Annäherung bei den Flugpreisen
Die Durchschnittspreise der bedeutendsten Low Cost Anbieter auf dem deutschen Markt variieren untereinander und in Abhängigkeit vom Vorausbuchungszeitraum. So wurden in einer etwa zehnprozentigen Stichprobe aller Low Cost Strecken Deutschlands die Flugpreise für verschiedene Zeitpunkte ermittelt. “Die über alle Strecken und Buchungszeitpunkte ermittelten Durchschnittspreise für einen Flug variieren je nach Carrier im Frühjahr 2012 zwischen rund 40 Euro und 80 Euro bei den Nettopreisen und zwischen 60 Euro und 150 Euro bei den Bruttopreisen. Während die Durchschnittspreise bei den preiswerteren Low Cost Carriern leicht angestiegen sind, gibt es teilweise einen Rückgang bei den etwas teuren Low Cost Carriern, so dass sich die Preisspanne geringfügig angenähert hat”, sagt Berster.

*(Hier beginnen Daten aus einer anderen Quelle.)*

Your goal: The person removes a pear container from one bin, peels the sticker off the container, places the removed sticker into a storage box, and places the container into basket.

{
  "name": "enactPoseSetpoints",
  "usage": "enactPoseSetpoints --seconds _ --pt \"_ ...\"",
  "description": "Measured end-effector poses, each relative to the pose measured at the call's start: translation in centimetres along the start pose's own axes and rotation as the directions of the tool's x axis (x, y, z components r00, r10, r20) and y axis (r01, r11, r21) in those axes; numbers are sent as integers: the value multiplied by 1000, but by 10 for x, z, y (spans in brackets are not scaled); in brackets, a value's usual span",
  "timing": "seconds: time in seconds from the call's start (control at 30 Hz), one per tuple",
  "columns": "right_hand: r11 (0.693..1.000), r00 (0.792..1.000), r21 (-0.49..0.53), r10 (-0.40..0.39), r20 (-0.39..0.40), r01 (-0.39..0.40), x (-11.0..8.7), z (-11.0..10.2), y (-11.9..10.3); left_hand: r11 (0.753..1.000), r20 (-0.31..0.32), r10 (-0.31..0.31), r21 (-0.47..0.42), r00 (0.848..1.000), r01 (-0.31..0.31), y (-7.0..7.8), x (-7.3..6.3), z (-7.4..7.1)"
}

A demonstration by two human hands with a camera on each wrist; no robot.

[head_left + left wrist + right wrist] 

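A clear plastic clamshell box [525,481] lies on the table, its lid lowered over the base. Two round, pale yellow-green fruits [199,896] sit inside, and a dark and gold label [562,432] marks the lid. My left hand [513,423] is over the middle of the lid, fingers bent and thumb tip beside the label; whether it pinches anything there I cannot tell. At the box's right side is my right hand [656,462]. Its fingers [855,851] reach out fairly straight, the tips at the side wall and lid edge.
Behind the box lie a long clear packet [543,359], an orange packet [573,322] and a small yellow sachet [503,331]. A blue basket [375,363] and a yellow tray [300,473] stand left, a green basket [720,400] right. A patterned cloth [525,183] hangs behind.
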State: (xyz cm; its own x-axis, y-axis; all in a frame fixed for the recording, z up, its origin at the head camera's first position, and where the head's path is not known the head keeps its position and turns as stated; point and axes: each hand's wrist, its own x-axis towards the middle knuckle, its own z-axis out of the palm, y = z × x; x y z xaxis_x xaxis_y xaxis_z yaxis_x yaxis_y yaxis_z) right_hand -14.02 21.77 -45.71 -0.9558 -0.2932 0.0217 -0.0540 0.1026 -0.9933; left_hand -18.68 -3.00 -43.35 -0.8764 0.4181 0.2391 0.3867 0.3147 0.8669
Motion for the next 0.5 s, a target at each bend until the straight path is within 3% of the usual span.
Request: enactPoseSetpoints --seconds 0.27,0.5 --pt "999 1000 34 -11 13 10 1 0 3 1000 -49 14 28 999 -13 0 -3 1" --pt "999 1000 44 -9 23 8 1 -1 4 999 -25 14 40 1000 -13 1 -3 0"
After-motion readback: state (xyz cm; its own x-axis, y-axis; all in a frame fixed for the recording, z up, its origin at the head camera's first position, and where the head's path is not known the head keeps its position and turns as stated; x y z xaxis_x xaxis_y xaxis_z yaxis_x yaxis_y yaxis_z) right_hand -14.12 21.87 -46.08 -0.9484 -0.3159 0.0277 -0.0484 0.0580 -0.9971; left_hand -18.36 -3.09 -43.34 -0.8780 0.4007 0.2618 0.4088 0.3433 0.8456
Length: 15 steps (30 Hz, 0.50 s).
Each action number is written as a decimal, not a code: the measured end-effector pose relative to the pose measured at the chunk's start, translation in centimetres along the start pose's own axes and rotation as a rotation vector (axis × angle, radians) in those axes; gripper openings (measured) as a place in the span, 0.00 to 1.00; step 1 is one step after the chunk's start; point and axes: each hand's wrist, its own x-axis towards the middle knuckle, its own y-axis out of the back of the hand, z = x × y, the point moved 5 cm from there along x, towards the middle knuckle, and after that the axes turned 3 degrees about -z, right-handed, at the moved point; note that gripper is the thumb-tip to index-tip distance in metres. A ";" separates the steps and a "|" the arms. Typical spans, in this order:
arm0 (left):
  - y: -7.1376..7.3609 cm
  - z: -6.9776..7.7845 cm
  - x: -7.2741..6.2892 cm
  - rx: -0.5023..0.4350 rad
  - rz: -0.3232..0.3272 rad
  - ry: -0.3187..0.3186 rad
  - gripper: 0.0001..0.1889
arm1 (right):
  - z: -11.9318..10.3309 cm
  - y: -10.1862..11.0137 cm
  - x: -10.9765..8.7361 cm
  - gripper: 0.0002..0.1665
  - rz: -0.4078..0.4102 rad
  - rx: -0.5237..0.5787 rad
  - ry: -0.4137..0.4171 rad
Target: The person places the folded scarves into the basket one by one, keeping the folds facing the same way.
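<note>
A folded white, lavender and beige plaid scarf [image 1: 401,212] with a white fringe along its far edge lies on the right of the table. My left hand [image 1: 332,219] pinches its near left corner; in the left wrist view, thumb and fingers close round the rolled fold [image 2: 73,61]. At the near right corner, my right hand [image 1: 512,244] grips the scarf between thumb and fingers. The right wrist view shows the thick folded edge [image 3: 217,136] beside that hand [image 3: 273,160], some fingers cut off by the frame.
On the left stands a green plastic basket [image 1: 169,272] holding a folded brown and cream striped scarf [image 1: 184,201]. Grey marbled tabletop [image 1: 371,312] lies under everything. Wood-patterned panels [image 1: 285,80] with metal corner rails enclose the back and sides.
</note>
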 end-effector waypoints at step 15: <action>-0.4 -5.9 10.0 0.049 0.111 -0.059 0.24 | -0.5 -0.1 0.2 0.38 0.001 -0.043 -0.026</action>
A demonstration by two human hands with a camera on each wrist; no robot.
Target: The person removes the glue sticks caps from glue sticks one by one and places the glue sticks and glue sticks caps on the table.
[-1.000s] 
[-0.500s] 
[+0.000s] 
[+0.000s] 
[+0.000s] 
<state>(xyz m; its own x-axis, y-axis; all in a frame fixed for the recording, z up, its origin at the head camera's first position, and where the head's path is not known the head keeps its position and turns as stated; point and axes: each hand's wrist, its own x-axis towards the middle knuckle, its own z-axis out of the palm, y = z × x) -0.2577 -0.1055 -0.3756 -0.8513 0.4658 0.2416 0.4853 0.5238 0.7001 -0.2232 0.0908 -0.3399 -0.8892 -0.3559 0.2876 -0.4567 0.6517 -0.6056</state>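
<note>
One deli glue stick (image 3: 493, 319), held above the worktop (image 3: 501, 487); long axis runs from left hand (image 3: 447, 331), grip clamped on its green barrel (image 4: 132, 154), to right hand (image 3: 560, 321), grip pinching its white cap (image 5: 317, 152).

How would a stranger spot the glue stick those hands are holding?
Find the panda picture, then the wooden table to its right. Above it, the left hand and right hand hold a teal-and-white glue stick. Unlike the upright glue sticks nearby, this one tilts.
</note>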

Rückgang in Deutschland nach Einführung der Luftverkehrssteuer
Bei einer Betrachtung des gesamten europäischen Markts zeigt sich die Bedeutung der beiden Marktführer Ryanair und Easyjet, die zusammen mit über 43 Prozent fast die Hälfte aller Low Cost Flüge in Europa anbieten: Mit über 7300 Starts sowie rund 1500 Strecken verfügt Ryanair über das größte Verkehrsangebot. Das Zielland Nummer eins bei den Low Cost Carriern bleibt Großbritannien, das mit weitem Abstand mit über 7000 Starts pro Woche die meisten Flüge aufweist. Während lange Zeit Deutschland das Land mit dem zweithöchsten Angebot an Low Cost Flügen war, ist es seit Einführung der Luftverkehrssteuer 2011 auf den vierten Platz abgerutscht und liegt nun hinter Italien und Spanien. Dabei ist London-Gatwick der Flughafen mit dem größten Aufkommen an Low Cost Flügen in Europa, noch vor Barcelona und Dublin. Nach den Rückgängen in Berlin-Schönefeld und Köln/Bonn ist Berlin-Tegel mit dem größten deutschen Low Cost Flugangebot im europäischen Vergleich auf Rang 15, gefolgt von Köln/Bonn auf Platz 17 und Berlin-Schönefeld auf Rang 19. Im Europaverkehr stagniert der Anteil des Low Cost Carrier Marktes von rund 26 Prozent bei den Flugangeboten im Vergleich zum letzten Jahr. Inzwischen gibt es Low Cost Angebote in über 40 Ländern Europas, dabei werden auch die Grenzen nach Nordafrika und Asien überschritten. Insgesamt ist in Europa im Gegensatz zu Deutschland mit 2 Prozent noch ein geringes Streckenwachstum zu erkennen, allerdings gibt es auch hier einen Rückgang bei der Anzahl der Flüge, der mit rund 3 Prozent jedoch wesentlich geringer ausfällt als in Deutschland.